In that case, I definitely vote for "unfortunately".  Thanks, tilt.


----------



## Nicomon

I was under the impression that _"sadly" _(as I suggested above) was (more or less) a synonym of "_unfortunately"_. I guess I was wrong.

Robert & Collins suggests both as translations of _hélas_... but contexts are different. Another suggestion is: "I'm afraid so".

PS: as for "oh great!" there is always the same sarcastic "youpi/bravo/merveilleux!"


----------



## icecreamsoldier

'_sadly_' implique la tristesse plutôt que l'ennui.
'_I'm afraid so_' est une réponse affirmative comme 'hélas, oui'
sinon t'as raison


----------



## tilt

Nicomon said:


> I was under the impression that _"sadly" _(as I suggested above) was (more or less) a synonym of "_unfortunately"_. I guess I was wrong.

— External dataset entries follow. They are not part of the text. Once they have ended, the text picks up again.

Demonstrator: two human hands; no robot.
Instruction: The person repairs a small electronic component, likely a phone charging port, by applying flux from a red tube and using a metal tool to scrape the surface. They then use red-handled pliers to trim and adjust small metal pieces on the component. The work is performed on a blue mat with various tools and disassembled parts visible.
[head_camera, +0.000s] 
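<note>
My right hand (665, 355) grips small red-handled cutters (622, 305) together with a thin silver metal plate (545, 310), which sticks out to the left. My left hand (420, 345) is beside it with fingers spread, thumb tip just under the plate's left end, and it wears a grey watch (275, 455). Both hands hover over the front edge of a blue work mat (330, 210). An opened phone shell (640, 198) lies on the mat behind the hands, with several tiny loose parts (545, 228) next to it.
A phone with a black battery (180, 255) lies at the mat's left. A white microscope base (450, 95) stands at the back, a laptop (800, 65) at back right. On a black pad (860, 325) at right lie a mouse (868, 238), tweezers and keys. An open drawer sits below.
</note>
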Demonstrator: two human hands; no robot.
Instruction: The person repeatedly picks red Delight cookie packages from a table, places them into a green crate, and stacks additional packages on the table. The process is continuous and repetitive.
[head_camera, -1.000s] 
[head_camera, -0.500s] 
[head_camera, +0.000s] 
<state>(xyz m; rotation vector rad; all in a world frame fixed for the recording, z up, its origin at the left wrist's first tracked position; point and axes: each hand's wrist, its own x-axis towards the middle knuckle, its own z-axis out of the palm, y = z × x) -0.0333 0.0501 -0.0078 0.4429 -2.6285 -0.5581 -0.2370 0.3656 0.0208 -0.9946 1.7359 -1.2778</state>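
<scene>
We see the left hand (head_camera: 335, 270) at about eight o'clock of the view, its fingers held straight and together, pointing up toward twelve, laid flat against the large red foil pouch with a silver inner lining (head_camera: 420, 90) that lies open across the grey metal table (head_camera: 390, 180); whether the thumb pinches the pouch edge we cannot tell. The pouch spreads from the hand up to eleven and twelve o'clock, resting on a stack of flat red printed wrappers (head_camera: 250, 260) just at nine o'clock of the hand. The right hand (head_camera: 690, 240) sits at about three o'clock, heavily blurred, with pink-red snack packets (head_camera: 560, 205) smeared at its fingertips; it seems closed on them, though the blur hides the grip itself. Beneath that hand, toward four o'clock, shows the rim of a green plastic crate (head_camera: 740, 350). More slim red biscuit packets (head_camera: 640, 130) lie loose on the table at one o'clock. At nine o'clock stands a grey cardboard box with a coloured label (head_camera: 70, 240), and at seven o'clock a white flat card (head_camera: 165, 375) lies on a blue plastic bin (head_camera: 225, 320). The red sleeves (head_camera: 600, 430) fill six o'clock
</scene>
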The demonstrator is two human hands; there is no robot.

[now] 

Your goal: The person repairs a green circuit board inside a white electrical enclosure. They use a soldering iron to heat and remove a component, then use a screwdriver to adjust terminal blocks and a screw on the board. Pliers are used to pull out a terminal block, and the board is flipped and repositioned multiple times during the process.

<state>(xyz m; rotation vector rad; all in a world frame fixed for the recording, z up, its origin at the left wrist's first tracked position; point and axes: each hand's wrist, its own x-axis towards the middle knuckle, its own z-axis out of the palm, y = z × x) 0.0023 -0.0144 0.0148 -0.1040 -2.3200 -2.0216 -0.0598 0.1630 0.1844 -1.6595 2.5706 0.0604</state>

I guess there's the same difference between sadly (_tristement_) and unfortunately (_malheureusement_) in English as in French.


> Robert & Collins suggests both as translations of _hélas_... but contexts are different. Another suggestion is: "I'm afraid so".


_I'm afraid so_ can be translated very literally in a rather formal _Je le crains_.


> PS:  as for "oh great!"  there is always the same sarcastic  "youppi/bravo/merveilleux!"


Yes, or _Super!
_(but I personnaly would write_ you*p*i)

_


----------



## Harmione

icecreamsoldier said:


> I agree with broglet, I'd go with 'Oh no!' or 'Oh dear' in more formal contexts, but more informally I'd prefer 'Oh man!' or 'Dammit!' than some of the above suggestions.



As far as I know, *dammit *doesn't convey the same emotion as *hélas*, qui peut par exemple exprimer la tristesse. *Hélas* isn't crude, not even familiar, for me *unfortunately *remains the best equivalent.


----------



## Nicomon

tilt said:


> I guess there's the same difference between sadly (_tristement_) and unfortunately (_malheureusement_) in English as in French. _I'm afraid so_ can be translated very literally in a rather formal _Je le crains_.
> Yes, or _Super!_
> (but I personnaly would write_ you*p*i)_


 
Merci tilt (et icecream aussi). Évidemment, un examen n'a rien de triste. Mais à mon avis, _hélas_ est plus souvent utilisé dans un contexte triste, justement. 

_On a un examen d'anglais demain? (Hélas oui) je le crains! Do we have a French test tomorrow? I'm afraid so!..._ ça marche, je crois.

J'avais oublié _Super!_ ... et j'ai corrigé youpi.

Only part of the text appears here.